- Task to complete
Could you output the entire listing without altering anything?

- Supplied data
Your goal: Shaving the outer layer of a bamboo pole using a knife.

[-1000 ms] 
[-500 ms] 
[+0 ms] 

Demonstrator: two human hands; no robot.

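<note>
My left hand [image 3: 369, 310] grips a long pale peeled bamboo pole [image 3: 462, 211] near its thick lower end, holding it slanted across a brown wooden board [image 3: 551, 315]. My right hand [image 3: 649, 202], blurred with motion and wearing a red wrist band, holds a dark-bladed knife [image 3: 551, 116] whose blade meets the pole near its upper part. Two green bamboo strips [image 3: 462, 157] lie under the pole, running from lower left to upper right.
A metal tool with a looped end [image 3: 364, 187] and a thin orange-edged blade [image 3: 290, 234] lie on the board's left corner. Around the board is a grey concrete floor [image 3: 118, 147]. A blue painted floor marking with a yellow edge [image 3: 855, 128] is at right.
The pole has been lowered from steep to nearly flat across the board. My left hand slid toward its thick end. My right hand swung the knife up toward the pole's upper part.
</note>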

- Exercise answer
Your goal: Shaving the outer layer of a bamboo pole using a knife.

[-1000 ms] 
[-500 ms] 
[+0 ms] 

Demonstrator: two human hands; no robot.

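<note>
My left hand [image 3: 369, 310] grips a long pale peeled bamboo pole [image 3: 462, 211] near its thick lower end, holding it slanted across a brown wooden board [image 3: 551, 315]. My right hand [image 3: 649, 202], blurred with motion and wearing a red wrist band, holds a dark-bladed knife [image 3: 551, 116] whose blade meets the pole near its upper part. Two green bamboo strips [image 3: 462, 157] lie under the pole, running from lower left to upper right.
A metal tool with a looped end [image 3: 364, 187] and a thin orange-edged blade [image 3: 290, 234] lie on the board's left corner. Around the board is a grey concrete floor [image 3: 118, 147]. A blue painted floor marking with a yellow edge [image 3: 855, 128] is at right.
The pole has been lowered from steep to nearly flat across the board. My left hand slid toward its thick end. My right hand swung the knife up toward the pole's upper part.
</note>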

Nothing else is needed to complete the answer.